Given the fact that back in March Kathleen could at times barely lift her arms shoulder high, and had to carefully step up or down for trail obstacles because she had lost all her strength, seeing her regain enough strength to jump across the creek was one of the moments that made the trip for me.  While she is not by any means back to her old kick, this was a moment that gave me a spark of hope that we have her headed on the right track!
 Typical trail surface for most parts of the CDT - lots of footwork, no daydreaming
 Heading back down from Base Camp
 Racing the rain clouds back to the trailhead

The clouds had pushed in on us pretty heavy from the start.  We had several periods where the sun teased us for a while, but moreso we were watching the skies, not wanting to be caught out in the expanses of this pass in severe weather.  It is not like the rain would have hurt so much - we were wet from the knees down the majority of the run.  The lightning is what you have to fear up here!!!

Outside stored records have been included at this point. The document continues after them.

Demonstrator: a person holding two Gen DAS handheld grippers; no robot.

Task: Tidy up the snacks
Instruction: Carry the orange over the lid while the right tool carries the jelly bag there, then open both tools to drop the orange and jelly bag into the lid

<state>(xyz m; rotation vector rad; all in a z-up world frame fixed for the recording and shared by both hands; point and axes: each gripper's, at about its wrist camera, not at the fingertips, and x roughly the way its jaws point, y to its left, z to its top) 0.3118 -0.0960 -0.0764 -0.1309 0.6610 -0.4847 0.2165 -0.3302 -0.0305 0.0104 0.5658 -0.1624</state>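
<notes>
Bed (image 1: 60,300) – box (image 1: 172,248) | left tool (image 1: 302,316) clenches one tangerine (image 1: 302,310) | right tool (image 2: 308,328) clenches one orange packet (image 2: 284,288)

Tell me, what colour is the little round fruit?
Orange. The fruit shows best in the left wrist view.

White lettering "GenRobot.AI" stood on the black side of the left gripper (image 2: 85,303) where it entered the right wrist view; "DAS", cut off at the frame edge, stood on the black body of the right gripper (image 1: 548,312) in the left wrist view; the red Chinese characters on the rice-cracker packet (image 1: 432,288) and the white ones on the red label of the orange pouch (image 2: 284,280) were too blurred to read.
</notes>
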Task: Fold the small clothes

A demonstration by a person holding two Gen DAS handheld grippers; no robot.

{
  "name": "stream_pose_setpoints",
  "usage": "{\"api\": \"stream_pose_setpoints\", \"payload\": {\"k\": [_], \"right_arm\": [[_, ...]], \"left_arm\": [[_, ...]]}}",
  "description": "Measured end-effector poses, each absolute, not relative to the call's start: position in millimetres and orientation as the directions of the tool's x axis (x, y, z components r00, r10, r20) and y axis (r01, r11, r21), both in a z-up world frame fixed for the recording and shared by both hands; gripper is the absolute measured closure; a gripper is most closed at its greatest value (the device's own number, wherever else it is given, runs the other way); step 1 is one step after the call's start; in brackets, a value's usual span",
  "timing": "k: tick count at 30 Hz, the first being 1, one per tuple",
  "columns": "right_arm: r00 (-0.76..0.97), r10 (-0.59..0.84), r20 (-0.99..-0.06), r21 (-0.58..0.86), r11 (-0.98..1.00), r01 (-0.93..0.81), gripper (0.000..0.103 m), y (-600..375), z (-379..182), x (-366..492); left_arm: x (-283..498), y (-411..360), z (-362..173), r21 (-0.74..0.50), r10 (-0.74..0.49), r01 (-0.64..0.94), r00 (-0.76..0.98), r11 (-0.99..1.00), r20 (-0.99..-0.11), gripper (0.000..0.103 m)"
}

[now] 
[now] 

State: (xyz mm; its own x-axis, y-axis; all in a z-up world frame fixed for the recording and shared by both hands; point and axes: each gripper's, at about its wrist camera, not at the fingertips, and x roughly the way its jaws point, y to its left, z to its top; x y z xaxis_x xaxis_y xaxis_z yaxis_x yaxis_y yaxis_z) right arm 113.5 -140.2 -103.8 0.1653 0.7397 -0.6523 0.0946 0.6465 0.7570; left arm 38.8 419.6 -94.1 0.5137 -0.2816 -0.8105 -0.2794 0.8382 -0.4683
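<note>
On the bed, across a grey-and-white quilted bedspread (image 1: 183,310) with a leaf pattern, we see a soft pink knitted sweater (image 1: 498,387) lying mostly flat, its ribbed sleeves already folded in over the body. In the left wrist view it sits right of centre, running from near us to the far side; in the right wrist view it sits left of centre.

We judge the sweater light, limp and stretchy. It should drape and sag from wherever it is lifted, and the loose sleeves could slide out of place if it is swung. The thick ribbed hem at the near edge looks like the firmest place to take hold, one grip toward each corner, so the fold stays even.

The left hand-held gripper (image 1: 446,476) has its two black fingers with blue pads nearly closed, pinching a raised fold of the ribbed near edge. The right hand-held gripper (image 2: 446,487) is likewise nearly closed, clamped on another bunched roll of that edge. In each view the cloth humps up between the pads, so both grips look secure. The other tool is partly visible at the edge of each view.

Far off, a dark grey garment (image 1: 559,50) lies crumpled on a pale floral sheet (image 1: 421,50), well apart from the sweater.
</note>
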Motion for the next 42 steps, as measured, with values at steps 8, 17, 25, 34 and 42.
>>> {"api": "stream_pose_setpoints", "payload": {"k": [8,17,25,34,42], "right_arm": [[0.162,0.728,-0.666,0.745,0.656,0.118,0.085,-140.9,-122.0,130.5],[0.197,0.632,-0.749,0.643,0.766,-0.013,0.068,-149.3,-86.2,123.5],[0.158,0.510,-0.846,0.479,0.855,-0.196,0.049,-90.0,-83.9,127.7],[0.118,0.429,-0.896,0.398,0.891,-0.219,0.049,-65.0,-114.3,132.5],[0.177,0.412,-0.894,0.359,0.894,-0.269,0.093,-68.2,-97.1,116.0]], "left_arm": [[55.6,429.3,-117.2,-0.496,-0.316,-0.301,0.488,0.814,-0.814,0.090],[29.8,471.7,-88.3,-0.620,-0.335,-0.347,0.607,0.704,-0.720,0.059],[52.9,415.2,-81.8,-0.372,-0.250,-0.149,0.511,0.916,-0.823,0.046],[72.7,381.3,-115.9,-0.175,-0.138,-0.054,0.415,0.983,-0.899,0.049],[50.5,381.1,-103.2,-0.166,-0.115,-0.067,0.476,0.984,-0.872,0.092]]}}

 Coming out of the forest with Dumont Lake off in the distance
 Dropping out into the huge meadow and the connection along the diversion ditch
 Kathleen runs in the wildflowers
 Back to the start - Rabbit Ears monument and the end of the trail

This photo was a bit deceptive - the skies to the northeast were still showing blue, yet behind Kathleen as she took the photo were huge black storm clouds.  We finished out with 15 miles in pretty big country.  Although the trail conditions weren't perfectly stellar due to the standing water on much of the trail and the profuse number of downed trees that broke up the running rhythm at times, it was a great day to be out.  And what a better way to end a run like this - we had left over pizza from BeauJo's waiting in the car - nice!  Stay tuned for more from the trip and here are some parting wildflower shots on the way out from the trailhead!
 Could you run here?
 Red "Carpet" treatment
Flowers everywhere
Other than at the parking area at the trailhead, we did not see another person along the entire route.  Peace, quiet, and solitude......
BTW, minutes into our drive back, the rain commenced - Happy Trails!